“You odd creature!” The mantle of the arch dissembler had now descended upon Milly.

Truth to tell, she and her mother had had a shrewd suspicion of Mary’s ignorance. They had learned from Wrexham that Jack Dinneford, owing to a series of deaths in a great family, had quite unexpectedly become the next-of-kin to the Duke of Bridport. Such a prospect was so little to the young man’s taste that as far as he could he always made a point of keeping the skeleton out of sight. Rightly or wrongly he had not said a word to Mary on the subject, and she with a pride a little overstrained, no doubt, had allowed herself no curiosity in regard to his worldly status. For whatever it might be it was obviously far removed from that of a girl of no family who had to get her own living as well as she could.
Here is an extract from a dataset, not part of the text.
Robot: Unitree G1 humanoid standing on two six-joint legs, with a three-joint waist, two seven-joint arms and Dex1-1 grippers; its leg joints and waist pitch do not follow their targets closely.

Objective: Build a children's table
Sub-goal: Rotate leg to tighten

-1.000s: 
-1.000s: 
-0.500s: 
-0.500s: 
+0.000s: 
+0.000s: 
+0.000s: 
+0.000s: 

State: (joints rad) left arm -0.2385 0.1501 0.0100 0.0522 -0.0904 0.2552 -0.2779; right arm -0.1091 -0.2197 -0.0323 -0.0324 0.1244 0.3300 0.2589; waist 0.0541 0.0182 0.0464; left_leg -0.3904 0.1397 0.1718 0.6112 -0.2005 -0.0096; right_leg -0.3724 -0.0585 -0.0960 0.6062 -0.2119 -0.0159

The news was stunning. As Mary walked about the room the look on her face was almost tragic.

“I think you ought to have told me,” she said at last.

“We thought you knew,” was Milly’s reply. This was a deliberate story. Mrs. Wren and herself in discussing the romantic news had concluded the exact opposite. But out of a true regard for Mary’s welfare, as they conceived it, they had decided to let her find out for herself. She was such an odd girl in certain ways that mother and daughter felt that the real truth about Jack Dinneford might easily prove his overthrow. Thus with a chaste conscience Milly now lied royally.

Mary, alas! was so resentful of the coup of fortune and her friends, that for a moment she was tempted to fix a quarrel on Milly. But Milly’s cunning was too much for her. She stuck to the simple statement that she thought she knew. There was no gainsaying it. And if blame there was in the matter it surely lay at the door of her own proud self.

Mary was still in the throes of an unwelcome discovery when Mrs. Wren came into the room. The appearance of that lady seemed to add fuel to the flame. Her felicitations, a little overwhelming in their exuberance, were in nowise damped by the girl’s dejection. To Mrs. Wren such an attitude of mind was not merely unreasonable, it was unchristian. To call in question the highest gifts of Providence betrayed a kink in a charming character.

“Fancy, my dear—a duchess. You’ll be next in rank to royalty.”

It was so hard for the victim to smother the tempest within that for the moment she dare not trust herself to speak.

“You’re very naughty,” said Mrs. Wren. “Why, you ought to offer up a prayer. You’ve had success too easily, the road has been too smooth. If you’d had a smaller talent and you’d had an awful struggle to get there, you’d know better than to crab your luck.”